Prompt - With pictures omitted, restate the data word for word.

--

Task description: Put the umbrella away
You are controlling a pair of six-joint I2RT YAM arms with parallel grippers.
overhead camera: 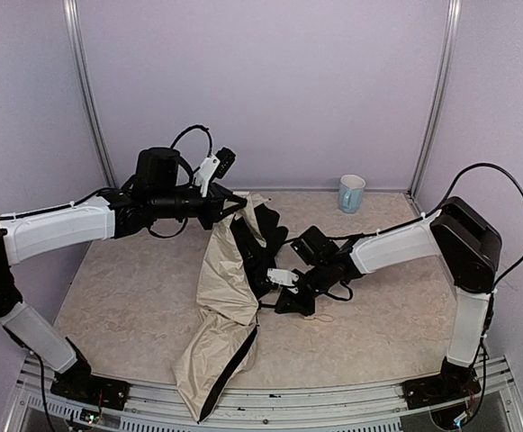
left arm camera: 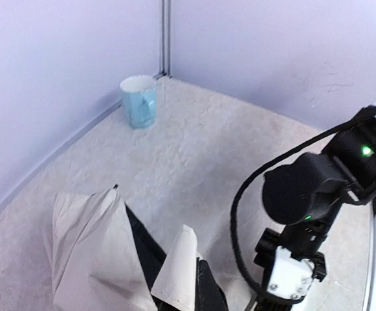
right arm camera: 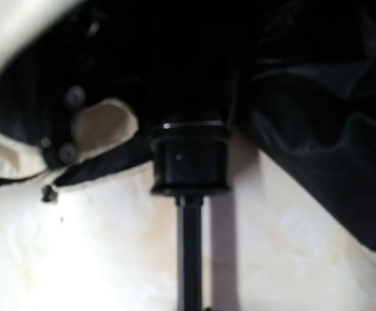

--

Output below -
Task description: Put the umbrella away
You are controlling a pair of six-joint I2RT YAM arms with parallel grippers.
overhead camera: 
left arm camera: 
right arm camera: 

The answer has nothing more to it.